Roland cerró el colgante y volvió a colocarlo cerca de su corazón. No volvió a hablar hasta que terminaron la comida. Una vez recogida la mesa, Fletcher lo invitó a sentarse junto al fuego, y compartieron tabaco.

– Cuéntanos una historia, padre -dijo una de las chicas, que se había sentado a los pies de Fletcher.

– Sí, por favor, padre -insistió la otra.

– No me quedan más historias -se quejó Fletcher, sacudiendo la cabeza-. Las habéis oído todas, pero quizá nuestro invitado tenga un cuento que pueda compartir con nosotros.

Miró a Roland, y los rostros de las niñas se volvieron hacia el extraño, que pensó durante un momento, dejó la pipa y empezó a hablar.

La segunda historia de Roland

Érase una vez un caballero llamado Alexander. Tenía todas las virtudes que se supone que un caballero debería tener: era valiente, fuerte, leal y discreto; sin embargo, también era joven y estaba deseando ponerse a prueba en osadas hazañas. La tierra en la que vivía llevaba largo tiempo en paz, y Alexander no había tenido muchas oportunidades para ganar renombre en el campo de batalla, así que, un día, informó a su señor de que deseaba viajar a tierras lejanas y desconocidas para averiguar de lo que era capaz, y descubrir si de verdad se merecía distinguirse entre sus compañeros de armas. Su señor, que se daba cuenta de que Alexander no estaría satisfecho hasta que le permitiera marcharse, le dio su bendición, de manera que el caballero preparó caballo y armas, y se dispuso a buscar a solas su destino, sin ni siquiera llevarse a un escudero que atendiese sus necesidades.

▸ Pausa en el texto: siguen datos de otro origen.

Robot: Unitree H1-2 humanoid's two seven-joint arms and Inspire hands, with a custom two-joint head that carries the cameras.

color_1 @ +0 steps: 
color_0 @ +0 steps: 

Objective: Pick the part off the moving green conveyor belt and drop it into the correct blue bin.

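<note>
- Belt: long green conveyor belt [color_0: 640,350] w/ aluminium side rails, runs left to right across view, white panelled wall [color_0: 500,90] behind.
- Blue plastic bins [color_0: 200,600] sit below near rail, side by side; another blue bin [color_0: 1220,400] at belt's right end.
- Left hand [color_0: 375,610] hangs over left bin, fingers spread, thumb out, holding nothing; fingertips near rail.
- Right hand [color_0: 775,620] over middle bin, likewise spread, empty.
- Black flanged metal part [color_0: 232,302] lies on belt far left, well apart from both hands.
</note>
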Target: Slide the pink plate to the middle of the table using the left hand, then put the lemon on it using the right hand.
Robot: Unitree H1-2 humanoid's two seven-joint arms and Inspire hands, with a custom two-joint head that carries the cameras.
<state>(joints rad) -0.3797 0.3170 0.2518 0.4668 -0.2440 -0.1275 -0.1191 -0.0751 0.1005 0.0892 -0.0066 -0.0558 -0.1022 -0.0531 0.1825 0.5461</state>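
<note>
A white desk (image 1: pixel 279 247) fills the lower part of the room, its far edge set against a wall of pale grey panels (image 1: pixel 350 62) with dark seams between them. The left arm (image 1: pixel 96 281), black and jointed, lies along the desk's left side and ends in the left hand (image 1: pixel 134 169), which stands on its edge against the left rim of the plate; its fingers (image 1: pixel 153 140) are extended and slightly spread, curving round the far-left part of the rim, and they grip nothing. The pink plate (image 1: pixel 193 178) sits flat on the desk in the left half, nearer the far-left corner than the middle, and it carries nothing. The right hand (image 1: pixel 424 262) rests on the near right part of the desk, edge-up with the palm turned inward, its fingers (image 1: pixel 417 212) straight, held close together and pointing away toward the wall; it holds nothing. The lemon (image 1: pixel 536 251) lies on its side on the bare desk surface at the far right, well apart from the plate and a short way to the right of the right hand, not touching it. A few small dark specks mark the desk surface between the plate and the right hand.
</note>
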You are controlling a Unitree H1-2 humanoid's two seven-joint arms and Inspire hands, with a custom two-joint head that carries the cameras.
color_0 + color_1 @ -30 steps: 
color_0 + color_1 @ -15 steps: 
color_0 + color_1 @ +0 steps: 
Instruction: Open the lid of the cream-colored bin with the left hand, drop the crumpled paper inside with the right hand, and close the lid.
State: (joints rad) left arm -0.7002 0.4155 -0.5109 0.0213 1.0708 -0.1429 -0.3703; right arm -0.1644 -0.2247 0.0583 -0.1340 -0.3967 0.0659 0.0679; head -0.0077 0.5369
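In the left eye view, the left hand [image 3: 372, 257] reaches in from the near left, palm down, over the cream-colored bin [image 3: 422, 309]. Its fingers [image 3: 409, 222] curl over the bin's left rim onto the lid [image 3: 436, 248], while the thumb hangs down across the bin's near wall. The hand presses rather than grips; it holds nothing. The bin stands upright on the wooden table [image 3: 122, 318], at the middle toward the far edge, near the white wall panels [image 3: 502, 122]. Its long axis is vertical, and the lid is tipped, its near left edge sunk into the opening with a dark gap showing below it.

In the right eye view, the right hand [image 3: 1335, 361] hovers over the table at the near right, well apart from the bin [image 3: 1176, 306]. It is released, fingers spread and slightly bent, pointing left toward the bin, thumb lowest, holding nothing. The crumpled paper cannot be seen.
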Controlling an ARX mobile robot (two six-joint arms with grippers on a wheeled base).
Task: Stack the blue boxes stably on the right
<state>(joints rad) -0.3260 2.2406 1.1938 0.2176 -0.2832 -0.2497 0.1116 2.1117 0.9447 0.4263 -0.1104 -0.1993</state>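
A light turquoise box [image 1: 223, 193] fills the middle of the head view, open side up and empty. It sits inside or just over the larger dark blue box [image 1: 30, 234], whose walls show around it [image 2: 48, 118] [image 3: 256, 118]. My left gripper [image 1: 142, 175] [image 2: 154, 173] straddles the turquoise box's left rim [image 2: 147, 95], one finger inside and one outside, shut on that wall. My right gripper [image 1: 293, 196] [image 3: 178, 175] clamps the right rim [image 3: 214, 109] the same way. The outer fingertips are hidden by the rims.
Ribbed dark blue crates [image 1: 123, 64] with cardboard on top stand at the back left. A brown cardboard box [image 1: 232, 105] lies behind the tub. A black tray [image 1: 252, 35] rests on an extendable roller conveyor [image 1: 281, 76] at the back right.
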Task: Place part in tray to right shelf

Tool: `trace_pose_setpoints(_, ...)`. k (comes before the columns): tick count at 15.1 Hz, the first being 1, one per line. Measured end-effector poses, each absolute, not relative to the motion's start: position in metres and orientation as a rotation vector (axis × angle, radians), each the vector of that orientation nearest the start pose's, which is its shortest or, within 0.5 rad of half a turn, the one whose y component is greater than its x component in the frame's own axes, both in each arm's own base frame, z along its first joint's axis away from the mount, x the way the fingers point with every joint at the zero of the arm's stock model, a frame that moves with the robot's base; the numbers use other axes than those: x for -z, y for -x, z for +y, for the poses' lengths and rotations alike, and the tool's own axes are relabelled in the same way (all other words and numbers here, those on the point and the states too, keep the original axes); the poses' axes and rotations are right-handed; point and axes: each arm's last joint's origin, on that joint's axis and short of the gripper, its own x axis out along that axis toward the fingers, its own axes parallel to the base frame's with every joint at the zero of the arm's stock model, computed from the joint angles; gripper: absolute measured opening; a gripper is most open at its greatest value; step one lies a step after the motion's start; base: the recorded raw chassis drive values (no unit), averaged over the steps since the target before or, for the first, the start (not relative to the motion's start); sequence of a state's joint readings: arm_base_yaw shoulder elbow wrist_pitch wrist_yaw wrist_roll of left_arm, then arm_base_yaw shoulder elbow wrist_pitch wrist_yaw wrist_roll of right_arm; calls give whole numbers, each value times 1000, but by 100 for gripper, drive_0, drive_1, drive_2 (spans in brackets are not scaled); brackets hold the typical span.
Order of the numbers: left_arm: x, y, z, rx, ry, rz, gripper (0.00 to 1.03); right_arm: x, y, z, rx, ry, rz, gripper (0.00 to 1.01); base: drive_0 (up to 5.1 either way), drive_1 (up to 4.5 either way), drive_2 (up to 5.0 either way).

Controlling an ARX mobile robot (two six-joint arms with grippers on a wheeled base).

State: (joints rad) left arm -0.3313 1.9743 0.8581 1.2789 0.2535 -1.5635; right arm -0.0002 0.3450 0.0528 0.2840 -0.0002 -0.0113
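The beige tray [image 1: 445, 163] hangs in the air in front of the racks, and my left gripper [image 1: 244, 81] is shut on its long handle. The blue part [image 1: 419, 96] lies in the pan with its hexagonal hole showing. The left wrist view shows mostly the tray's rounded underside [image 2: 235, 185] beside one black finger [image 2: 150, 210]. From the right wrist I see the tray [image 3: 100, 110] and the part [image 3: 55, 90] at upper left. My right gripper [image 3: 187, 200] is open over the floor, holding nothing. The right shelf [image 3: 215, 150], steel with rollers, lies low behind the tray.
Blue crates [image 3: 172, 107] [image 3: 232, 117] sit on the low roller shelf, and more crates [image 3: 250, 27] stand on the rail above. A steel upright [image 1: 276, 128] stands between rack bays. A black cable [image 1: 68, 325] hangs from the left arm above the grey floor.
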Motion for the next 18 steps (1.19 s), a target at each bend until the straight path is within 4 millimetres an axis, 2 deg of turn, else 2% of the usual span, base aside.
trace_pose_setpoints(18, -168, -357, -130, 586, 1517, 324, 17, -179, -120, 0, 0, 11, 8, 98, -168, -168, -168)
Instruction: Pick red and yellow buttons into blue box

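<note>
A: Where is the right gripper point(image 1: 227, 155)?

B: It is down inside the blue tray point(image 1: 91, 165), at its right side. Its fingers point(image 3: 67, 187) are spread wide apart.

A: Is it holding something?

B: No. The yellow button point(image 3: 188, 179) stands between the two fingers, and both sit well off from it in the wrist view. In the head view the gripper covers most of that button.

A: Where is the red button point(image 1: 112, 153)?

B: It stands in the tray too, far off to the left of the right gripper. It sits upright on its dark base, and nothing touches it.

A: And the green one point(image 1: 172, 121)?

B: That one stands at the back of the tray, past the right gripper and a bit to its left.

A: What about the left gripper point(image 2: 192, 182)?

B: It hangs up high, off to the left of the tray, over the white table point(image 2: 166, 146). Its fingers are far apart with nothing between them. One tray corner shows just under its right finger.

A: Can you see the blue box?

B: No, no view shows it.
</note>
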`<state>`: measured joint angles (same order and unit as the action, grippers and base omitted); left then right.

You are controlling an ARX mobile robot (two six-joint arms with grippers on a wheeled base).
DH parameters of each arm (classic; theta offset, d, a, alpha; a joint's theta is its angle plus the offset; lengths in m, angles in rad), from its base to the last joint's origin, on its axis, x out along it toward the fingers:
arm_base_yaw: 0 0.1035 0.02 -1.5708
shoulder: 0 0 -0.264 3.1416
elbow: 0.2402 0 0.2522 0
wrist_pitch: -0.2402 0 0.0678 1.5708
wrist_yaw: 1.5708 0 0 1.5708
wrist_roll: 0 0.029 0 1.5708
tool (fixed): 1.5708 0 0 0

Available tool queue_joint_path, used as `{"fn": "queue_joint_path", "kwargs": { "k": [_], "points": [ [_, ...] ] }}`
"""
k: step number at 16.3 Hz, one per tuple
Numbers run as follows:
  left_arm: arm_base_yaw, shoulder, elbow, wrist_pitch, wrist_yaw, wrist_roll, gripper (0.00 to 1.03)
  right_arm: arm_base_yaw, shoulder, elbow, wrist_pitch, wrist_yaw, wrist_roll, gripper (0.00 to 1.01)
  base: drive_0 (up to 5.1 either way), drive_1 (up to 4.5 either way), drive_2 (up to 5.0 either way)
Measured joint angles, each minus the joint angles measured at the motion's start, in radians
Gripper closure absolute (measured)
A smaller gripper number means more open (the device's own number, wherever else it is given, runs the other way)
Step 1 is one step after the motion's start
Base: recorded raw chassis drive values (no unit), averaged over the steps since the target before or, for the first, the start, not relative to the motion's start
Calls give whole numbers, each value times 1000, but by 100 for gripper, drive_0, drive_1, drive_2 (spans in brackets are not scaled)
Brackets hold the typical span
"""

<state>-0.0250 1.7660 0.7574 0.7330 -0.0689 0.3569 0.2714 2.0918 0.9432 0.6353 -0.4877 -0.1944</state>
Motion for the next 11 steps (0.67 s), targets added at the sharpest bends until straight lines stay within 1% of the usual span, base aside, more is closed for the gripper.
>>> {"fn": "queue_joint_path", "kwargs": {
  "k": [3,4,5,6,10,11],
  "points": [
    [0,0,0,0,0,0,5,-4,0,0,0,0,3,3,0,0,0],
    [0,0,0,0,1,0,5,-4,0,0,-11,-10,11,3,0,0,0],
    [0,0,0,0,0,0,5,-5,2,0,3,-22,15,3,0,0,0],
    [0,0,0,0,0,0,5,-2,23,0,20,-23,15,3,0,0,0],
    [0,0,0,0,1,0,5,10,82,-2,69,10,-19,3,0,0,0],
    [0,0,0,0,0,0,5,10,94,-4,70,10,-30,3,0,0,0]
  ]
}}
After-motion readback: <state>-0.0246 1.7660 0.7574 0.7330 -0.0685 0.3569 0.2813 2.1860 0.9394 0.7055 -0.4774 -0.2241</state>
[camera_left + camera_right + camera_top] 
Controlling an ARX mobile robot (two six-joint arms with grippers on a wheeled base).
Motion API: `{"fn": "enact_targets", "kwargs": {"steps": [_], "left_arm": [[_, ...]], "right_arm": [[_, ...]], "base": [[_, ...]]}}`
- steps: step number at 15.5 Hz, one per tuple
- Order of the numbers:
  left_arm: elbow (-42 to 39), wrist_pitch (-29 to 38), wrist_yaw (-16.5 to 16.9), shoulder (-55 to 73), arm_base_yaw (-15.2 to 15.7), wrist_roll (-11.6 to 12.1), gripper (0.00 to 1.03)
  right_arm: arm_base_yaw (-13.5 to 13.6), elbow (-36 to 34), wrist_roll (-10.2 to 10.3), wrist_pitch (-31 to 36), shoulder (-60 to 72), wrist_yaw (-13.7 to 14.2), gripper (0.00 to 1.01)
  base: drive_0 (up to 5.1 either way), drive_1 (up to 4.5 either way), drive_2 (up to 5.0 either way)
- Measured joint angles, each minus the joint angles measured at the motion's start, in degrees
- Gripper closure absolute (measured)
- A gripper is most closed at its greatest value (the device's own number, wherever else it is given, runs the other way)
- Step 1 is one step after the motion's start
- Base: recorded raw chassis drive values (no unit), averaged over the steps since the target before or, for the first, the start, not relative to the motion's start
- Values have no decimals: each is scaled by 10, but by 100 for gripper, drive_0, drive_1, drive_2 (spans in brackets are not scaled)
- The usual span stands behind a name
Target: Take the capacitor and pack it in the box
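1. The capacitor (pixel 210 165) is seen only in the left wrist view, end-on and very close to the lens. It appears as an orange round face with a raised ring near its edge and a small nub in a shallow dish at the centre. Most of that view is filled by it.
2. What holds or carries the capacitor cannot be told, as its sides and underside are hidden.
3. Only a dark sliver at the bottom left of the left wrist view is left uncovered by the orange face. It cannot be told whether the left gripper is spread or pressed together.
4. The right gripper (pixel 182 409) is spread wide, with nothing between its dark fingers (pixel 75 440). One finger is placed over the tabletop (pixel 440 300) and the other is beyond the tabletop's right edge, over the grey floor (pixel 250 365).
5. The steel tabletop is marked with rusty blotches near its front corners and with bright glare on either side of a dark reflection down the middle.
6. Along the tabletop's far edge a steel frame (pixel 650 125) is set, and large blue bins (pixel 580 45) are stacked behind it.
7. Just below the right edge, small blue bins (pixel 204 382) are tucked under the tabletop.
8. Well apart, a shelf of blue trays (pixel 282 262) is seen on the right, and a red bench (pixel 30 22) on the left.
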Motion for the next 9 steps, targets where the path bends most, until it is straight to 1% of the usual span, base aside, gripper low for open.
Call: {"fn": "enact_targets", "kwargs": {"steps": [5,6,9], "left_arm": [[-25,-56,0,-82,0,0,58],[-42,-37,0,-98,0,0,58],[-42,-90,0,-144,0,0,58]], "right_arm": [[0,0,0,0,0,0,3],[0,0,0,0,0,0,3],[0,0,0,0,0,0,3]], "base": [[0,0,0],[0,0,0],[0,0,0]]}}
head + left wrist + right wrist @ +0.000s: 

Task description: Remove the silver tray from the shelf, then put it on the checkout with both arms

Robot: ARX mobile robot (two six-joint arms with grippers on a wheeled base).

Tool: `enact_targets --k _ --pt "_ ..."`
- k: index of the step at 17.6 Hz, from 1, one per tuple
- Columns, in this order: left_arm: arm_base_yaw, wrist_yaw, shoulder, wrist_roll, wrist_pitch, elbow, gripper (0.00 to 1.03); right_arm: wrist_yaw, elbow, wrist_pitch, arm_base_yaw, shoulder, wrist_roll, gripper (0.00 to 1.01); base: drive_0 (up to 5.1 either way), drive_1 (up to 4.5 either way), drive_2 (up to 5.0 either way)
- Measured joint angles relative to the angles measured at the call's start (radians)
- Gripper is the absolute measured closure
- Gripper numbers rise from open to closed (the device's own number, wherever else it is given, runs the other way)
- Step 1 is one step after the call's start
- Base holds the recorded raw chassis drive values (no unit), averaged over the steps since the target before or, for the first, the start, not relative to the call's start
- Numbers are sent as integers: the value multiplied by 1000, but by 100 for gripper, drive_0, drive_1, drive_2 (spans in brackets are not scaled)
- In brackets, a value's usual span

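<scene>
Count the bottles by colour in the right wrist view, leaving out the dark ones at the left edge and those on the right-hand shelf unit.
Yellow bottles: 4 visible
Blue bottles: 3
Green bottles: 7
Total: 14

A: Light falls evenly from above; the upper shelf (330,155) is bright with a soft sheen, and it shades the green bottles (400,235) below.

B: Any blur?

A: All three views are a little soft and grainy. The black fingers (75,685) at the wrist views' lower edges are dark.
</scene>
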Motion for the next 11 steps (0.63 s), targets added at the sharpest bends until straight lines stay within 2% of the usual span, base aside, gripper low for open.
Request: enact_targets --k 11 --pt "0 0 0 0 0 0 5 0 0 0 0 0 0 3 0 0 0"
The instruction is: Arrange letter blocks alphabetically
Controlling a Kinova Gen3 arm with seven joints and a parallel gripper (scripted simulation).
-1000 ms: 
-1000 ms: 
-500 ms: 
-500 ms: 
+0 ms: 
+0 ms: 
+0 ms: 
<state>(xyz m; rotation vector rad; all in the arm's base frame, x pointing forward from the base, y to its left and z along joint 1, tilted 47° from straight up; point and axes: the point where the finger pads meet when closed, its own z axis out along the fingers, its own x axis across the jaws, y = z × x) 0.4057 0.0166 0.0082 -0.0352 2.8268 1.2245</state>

En los años siguientes, Alexander encontró las aventuras con las que había soñado. Se unió a un ejército de caballeros que viajaban a un reino muy lejano, en el este, donde se enfrentaron a un gran hechicero llamado Abuchnezzar, que tenía el poder de convertir a los hombres en polvo con su mirada, de modo que sus restos volasen como cenizas en los escenarios de sus victorias. Se decía que el hechicero no podía morir a manos de los hombres, y que todos aquellos que habían intentado matarlo habían perecido en el intento. Pero los caballeros creían que todavía podía existir la forma de acabar con su tiranía, y los animaba la promesa de las grandes fortunas que el verdadero rey ofrecía desde su escondite.

El hechicero se enfrentó a los caballeros con sus filas de diablillos malvados en la llanura vacía que había delante del castillo, y allí se inició una contienda feroz y sangrienta. Mientras sus camaradas caían víctimas de las garras y los dientes de los demonios, o acababan convertidos en cenizas por la mirada del hechicero, Alexander siguió luchando contra el enemigo, resguardándose detrás del escudo y evitando mirar hacia el hechicero, hasta que, al fin, se encontró cerca de él. Llamó a Abuchnezzar por su nombre y, cuando el hechicero se volvió para mirarlo, el caballero giró el escudo para que su superficie interior estuviese de cara al malvado. Alexander había permanecido despierto toda la noche puliendo el metal, de modo que brillaba con fuerza bajo el ardiente sol del mediodía. Abuchnezzar lo miró, vio su propio reflejo y, en aquel mismo instante, se convirtió en cenizas, y su ejército de diablillos se desvaneció en el aire y no volvió a verse en aquel reino.